Exact repetition of every entry is required.
**** DATASET CONTENT
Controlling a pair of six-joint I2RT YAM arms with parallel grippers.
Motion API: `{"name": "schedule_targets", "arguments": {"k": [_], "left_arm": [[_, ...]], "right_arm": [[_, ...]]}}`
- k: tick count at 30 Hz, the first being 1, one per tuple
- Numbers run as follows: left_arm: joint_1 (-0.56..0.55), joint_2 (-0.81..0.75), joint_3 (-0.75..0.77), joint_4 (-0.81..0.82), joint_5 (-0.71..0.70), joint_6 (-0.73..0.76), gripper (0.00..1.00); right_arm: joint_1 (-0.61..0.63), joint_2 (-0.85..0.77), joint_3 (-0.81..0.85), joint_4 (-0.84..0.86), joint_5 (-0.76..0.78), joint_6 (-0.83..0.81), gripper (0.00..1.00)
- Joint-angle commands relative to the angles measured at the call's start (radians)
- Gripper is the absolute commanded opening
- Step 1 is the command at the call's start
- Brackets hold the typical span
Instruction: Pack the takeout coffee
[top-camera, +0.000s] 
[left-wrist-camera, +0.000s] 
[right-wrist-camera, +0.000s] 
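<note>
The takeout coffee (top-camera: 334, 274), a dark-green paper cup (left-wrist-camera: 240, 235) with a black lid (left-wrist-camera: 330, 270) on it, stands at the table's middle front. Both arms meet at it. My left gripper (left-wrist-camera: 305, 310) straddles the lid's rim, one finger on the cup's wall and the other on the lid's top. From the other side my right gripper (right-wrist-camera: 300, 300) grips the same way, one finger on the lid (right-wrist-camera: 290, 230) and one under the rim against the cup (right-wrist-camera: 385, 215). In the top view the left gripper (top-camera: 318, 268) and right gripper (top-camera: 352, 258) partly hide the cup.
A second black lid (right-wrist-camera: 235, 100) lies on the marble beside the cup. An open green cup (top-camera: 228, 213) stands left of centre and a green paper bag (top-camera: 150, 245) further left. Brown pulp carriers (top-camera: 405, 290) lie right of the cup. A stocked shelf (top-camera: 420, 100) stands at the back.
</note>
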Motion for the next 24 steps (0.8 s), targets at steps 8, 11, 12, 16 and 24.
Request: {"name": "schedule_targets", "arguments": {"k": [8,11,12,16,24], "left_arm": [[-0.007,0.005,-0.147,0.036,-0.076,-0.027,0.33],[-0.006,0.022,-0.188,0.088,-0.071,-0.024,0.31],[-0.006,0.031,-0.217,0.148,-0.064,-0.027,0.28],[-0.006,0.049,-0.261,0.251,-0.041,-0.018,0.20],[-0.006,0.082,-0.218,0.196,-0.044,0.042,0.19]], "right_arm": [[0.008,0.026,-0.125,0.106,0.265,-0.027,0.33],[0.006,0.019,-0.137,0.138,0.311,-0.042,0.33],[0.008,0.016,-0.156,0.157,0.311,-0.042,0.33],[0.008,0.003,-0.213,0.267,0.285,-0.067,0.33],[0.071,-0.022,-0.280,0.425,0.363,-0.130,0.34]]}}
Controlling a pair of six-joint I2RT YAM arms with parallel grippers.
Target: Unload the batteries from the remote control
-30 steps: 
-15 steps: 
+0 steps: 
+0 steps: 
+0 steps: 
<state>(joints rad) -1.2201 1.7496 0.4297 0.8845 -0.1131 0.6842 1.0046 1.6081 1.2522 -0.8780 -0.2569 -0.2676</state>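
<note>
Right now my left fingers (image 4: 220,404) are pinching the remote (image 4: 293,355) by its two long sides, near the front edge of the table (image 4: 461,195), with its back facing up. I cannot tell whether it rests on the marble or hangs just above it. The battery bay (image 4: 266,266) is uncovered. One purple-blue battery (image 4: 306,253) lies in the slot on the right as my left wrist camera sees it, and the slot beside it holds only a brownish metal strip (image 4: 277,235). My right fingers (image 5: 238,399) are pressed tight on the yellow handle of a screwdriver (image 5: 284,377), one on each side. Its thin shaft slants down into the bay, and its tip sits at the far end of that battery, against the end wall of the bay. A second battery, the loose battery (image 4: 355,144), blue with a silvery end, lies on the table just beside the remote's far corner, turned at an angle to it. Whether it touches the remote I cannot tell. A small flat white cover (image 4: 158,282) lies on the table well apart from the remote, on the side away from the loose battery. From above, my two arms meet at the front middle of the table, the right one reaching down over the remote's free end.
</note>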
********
WRITTEN SOLUTION:
Controlling a pair of six-joint I2RT YAM arms with parallel grippers.
Motion API: `{"name": "schedule_targets", "arguments": {"k": [_], "left_arm": [[_, ...]], "right_arm": [[_, ...]]}}`
- k: tick count at 30 Hz, the first being 1, one per tuple
- Numbers run as follows: left_arm: joint_1 (-0.56..0.55), joint_2 (-0.81..0.75), joint_3 (-0.75..0.77), joint_4 (-0.81..0.82), joint_5 (-0.71..0.70), joint_6 (-0.73..0.76), gripper (0.00..1.00); right_arm: joint_1 (-0.61..0.63), joint_2 (-0.85..0.77), joint_3 (-0.81..0.85), joint_4 (-0.84..0.86), joint_5 (-0.76..0.78), joint_6 (-0.83..0.81), gripper (0.00..1.00)
- Joint-angle commands relative to the angles measured at the call's start (radians)
- Gripper is the absolute commanded opening
- Step 1 is the command at the call's start
- Brackets hold the typical span
Instruction: Pack the takeout coffee
[top-camera, +0.000s] 
[left-wrist-camera, +0.000s] 
[right-wrist-camera, +0.000s] 
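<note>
The takeout coffee (top-camera: 334, 274), a dark-green paper cup (left-wrist-camera: 240, 235) with a black lid (left-wrist-camera: 330, 270) on it, stands at the table's middle front. Both arms meet at it. My left gripper (left-wrist-camera: 305, 310) straddles the lid's rim, one finger on the cup's wall and the other on the lid's top. From the other side my right gripper (right-wrist-camera: 300, 300) grips the same way, one finger on the lid (right-wrist-camera: 290, 230) and one under the rim against the cup (right-wrist-camera: 385, 215). In the top view the left gripper (top-camera: 318, 268) and right gripper (top-camera: 352, 258) partly hide the cup.
A second black lid (right-wrist-camera: 235, 100) lies on the marble beside the cup. An open green cup (top-camera: 228, 213) stands left of centre and a green paper bag (top-camera: 150, 245) further left. Brown pulp carriers (top-camera: 405, 290) lie right of the cup. A stocked shelf (top-camera: 420, 100) stands at the back.
</note>
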Motion for the next 24 steps (0.8 s), targets at steps 8, 11, 12, 16 and 24.
Request: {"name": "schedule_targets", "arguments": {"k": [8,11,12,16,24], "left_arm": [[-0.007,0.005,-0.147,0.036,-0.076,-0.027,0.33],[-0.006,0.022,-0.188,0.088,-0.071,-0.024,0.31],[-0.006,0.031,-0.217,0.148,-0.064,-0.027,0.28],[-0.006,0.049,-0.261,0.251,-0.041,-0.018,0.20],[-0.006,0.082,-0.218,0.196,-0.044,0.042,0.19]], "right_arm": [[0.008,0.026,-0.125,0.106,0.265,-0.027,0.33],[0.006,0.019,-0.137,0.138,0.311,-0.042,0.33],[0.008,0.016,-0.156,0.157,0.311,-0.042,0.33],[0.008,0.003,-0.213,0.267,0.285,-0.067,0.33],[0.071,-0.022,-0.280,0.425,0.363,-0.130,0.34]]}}
Controlling a pair of six-joint I2RT YAM arms with parallel grippers.
Target: Unload the batteries from the remote control
-30 steps: 
-15 steps: 
+0 steps: 
+0 steps: 
+0 steps: 
<state>(joints rad) -1.2201 1.7496 0.4297 0.8845 -0.1131 0.6842 1.0046 1.6081 1.2522 -0.8780 -0.2569 -0.2676</state>
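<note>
Right now my left fingers (image 4: 220,404) are pinching the remote (image 4: 293,355) by its two long sides, near the front edge of the table (image 4: 461,195), with its back facing up. I cannot tell whether it rests on the marble or hangs just above it. The battery bay (image 4: 266,266) is uncovered. One purple-blue battery (image 4: 306,253) lies in the slot on the right as my left wrist camera sees it, and the slot beside it holds only a brownish metal strip (image 4: 277,235). My right fingers (image 5: 238,399) are pressed tight on the yellow handle of a screwdriver (image 5: 284,377), one on each side. Its thin shaft slants down into the bay, and its tip sits at the far end of that battery, against the end wall of the bay. A second battery, the loose battery (image 4: 355,144), blue with a silvery end, lies on the table just beside the remote's far corner, turned at an angle to it. Whether it touches the remote I cannot tell. A small flat white cover (image 4: 158,282) lies on the table well apart from the remote, on the side away from the loose battery. From above, my two arms meet at the front middle of the table, the right one reaching down over the remote's free end.
</note>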

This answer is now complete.